We docked in Porto, Portugal on Sunday. Jon had found a tour company that was accessible – and private – to take us into the Douro Valley for some wine tasting.

Márcio was both our driver and our guide – he had been in communication with Jon before we left the USA – so we knew we were in good hands.

Marcio explained that in Portugal it was more common that the wine be paired with food. He was super mindful about all of my food preferences (no red meat or pork – also, hoping that there weren’t any faces attached to the fish, etc…) Our first stop was in a quaint little town, Amarante.

Amarante is a charming town in northern Portugal, nestled along the Tâmega River. It is a stop on the famous Camino de Santiago hiking trail, offering a picturesque stop for hikers. However, we were not hiking – we were there to eat and drink! They had some famous pastries, I’ll let you take a look at the picture and determine what you think they were supposed to be shaped like.

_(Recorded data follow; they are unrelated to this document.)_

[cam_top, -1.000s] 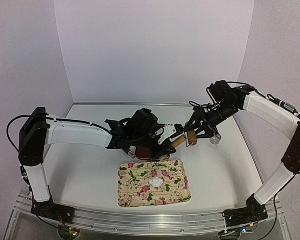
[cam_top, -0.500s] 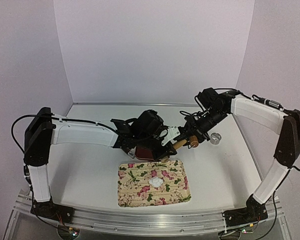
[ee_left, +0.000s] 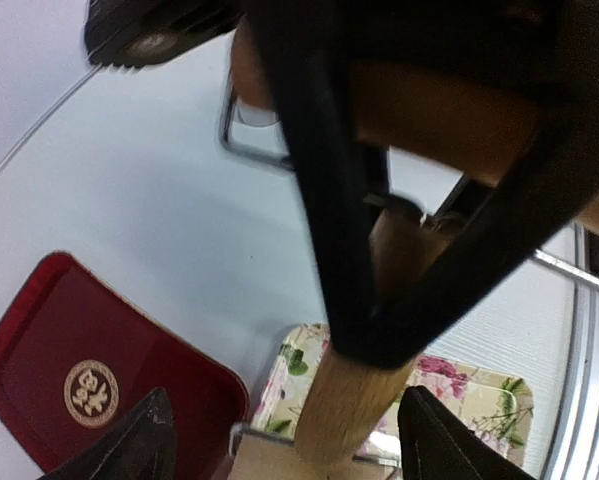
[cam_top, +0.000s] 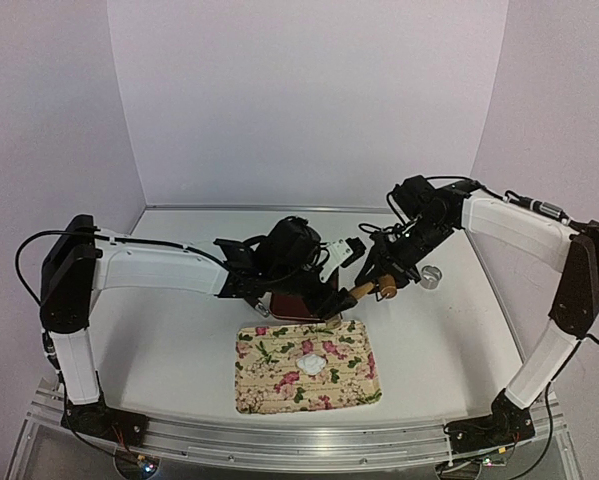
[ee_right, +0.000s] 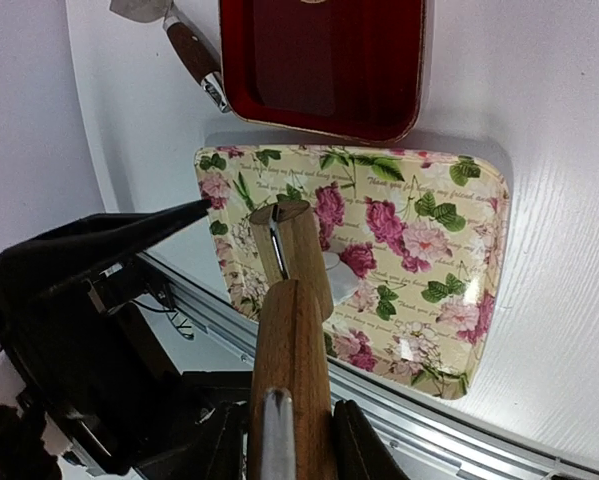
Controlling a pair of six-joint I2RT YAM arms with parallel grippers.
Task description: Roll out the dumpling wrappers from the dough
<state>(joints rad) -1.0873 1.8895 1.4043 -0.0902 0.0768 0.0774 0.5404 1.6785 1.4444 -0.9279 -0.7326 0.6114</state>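
Dough piece [cam_top: 314, 362] sits roughly mid floral tray [cam_top: 259, 385], near centre of the surface [cam_top: 159, 340], a small white lump that is not yet a flat disc. Right fingers [ee_right: 357, 445] are clamped on the rolling pin [cam_top: 367, 289] toward one end, and the pin hangs in the air over the far right of the floral tray, clear of the dough. Left fingers [ee_left: 144, 440] are spread wide either side of the pin's other end, gripping nothing as far as I can see. My read is the dough is light, soft and probably tacky, so it'll dent or tear if pinched. I wouldn't grab it. Press from above with the pin barrel and work from the middle outward. If it has to be lifted, take it by the thin edge. The tray's raised rim may foul the pin, and the tray could skate on the smooth white top. The red tray [ee_right: 279, 60] is just beyond the floral one, with a wooden-handled tool [ee_right: 191, 52] beside it. The metal ring cutter [cam_top: 431, 277] stands further right, on its own. Plain pale walls [cam_top: 309, 100] close off the left, far and right sides, and an aluminium rail [cam_top: 279, 440] runs along the near edge.
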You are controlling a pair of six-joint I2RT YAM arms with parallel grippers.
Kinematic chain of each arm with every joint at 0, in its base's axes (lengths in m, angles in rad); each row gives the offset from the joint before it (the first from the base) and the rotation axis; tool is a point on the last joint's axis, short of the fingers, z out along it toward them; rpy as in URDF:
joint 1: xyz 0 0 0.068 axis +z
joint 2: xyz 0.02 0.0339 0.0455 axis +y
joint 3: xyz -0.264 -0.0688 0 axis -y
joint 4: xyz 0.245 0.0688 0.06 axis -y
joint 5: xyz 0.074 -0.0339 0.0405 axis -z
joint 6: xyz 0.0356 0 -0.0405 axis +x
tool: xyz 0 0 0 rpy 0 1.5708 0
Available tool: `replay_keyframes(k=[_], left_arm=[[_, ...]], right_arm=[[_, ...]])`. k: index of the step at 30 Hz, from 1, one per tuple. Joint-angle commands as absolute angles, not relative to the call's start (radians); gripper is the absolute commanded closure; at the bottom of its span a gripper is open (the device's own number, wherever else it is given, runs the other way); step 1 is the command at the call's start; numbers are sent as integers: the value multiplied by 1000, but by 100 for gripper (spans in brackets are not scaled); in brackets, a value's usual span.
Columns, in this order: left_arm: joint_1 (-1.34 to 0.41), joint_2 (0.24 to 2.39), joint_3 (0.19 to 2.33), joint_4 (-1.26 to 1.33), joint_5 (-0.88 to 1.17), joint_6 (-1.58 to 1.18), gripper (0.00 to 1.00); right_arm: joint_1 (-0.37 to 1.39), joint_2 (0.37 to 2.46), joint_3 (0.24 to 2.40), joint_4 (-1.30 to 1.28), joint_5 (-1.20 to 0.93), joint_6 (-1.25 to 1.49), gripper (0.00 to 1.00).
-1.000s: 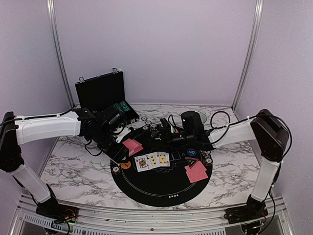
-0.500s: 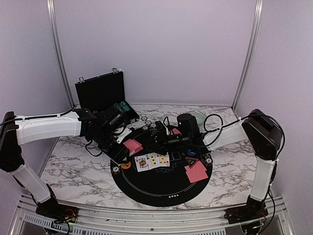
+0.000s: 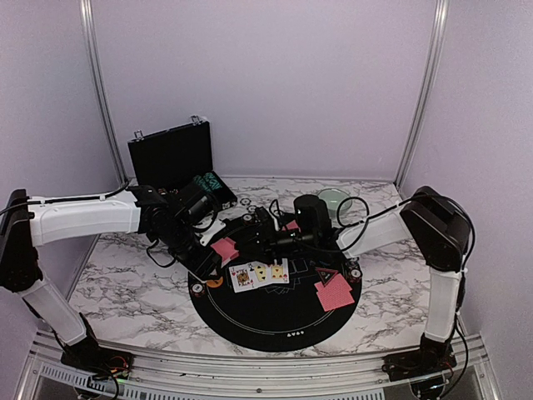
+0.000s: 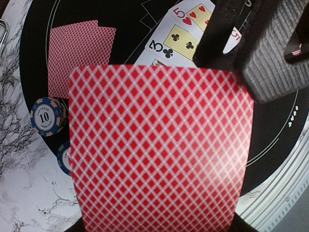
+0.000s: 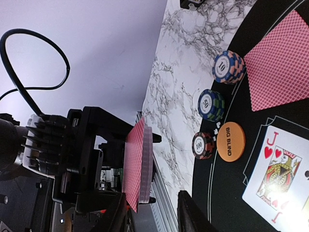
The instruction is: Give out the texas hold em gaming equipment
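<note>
"Marble-patterned surface (image 3: 125, 287) carries it all, with the black hard case (image 3: 171, 154) standing lid-up at the back, beyond the left hand (image 3: 221, 250)?" asks the first.

"Yes. Under both hands lies the round black mat (image 3: 275, 321), and the pale green bowl (image 3: 333, 198) sits behind the right hand (image 5: 152, 200), past its wrist."

"What is the left hand doing?"

"It is clamped on the deck of red-backed cards (image 4: 159, 150), held up off the mat with the backs toward its own camera. The right hand is just beside that deck, at one corner. Its fingers stand apart, and I see nothing pinched between them."

"And the dealt cards?"

"Three face-up cards (image 3: 258, 273) lie in a row on the mat, below the two hands and a little nearer the arm bases: a jack of hearts, a three of clubs, a five of hearts. A face-down pair (image 3: 335, 293) lies to the right of the right hand, close to the mat's rim."

"The small things?"

"An orange BIG BLIND disc (image 5: 231, 141) lies on the mat just below the left hand, beside the jack. Three chip stacks (image 5: 211, 105), marked 10, 50 and 100, line the mat's edge next to that disc."
</note>
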State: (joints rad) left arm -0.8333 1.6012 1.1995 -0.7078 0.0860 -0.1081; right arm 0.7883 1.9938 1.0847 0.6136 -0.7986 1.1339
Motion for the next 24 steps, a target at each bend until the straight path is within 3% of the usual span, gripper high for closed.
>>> replay_keyframes(k=[1,17,24], left_arm=[[-837,1612,1233,-716,91,-107,50],[-837,1603,1223,-716,83,-107,50],[-838,1597,1212,-715,83,-106,50]], right_arm=[[810,2018,1132,667,-819,1160,68],[814,2030,1132,708,-834,1199,99],[806,2024,1123,722,-839,1211,100]])
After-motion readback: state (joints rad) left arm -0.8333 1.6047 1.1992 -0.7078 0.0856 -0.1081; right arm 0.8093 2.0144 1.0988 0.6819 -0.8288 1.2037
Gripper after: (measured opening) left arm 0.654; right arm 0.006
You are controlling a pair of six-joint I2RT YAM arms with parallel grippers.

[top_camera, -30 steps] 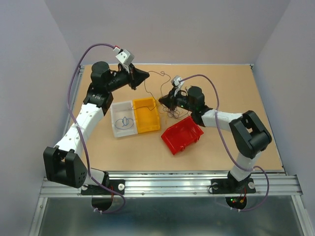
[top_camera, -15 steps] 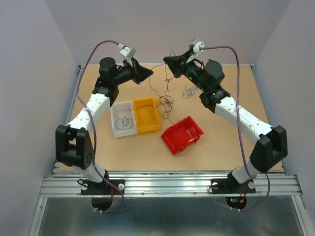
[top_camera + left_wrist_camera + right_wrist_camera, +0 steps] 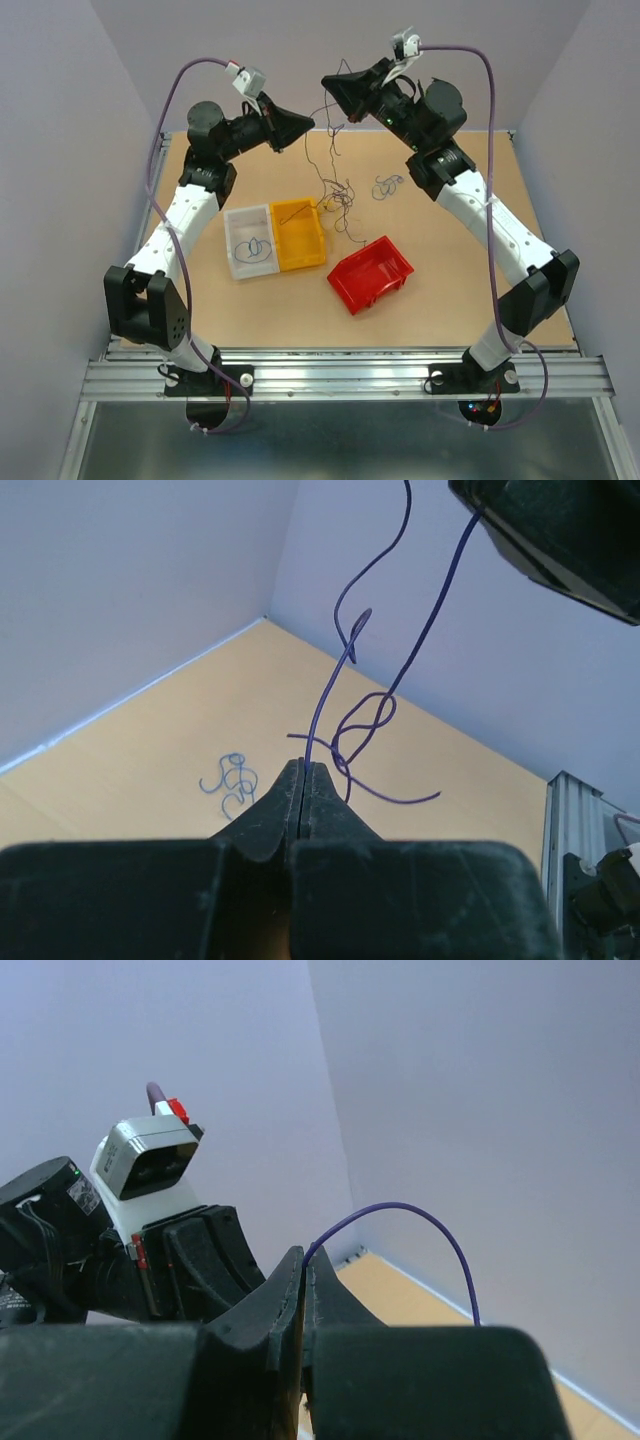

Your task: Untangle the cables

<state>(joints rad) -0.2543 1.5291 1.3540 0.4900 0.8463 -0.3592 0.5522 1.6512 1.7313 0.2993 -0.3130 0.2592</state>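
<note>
Holding both arms raised over the far half of the surface [image 3: 450,300], I am pinching the cables [image 3: 336,198] from two sides. The left gripper [image 3: 303,125] is pressed together on one bluish strand, pointing toward three o'clock. The right gripper [image 3: 328,84] is clamped on another stretch, pointing toward nine, just toward one o'clock of the left one. The cables are hanging bunched below and between the two, their long axis running toward six o'clock, the lowest loops dangling near the yellow bin's [image 3: 298,240] three o'clock rim. With the grippers nearly nose to nose, I am judging that drawing them apart along the nine-to-three line should open the tangle.
</note>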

Márcio stopped at a local tavern that had plenty of smoked meats, and some local wines for us to try. It was a great way to kick off the start of our day.

From there, we started our drive to the first winery. The Douro Valley is stunning – it was absolutely beautiful. We’ve been to quite a few different wine regions in the world, and this was definitely one of the most beautiful as it followed along the river.

The Douro Valley in Portugal is an absolute dream for wine lovers and nature enthusiasts. With the rolling hills covered in terraced vineyards, the scenery is straight out of a postcard. This region is famous for producing Port wine, and visiting the local wineries for a tasting is a must. (This trip made me a convert! I think I’ve just been drinking the wrong Port wine!)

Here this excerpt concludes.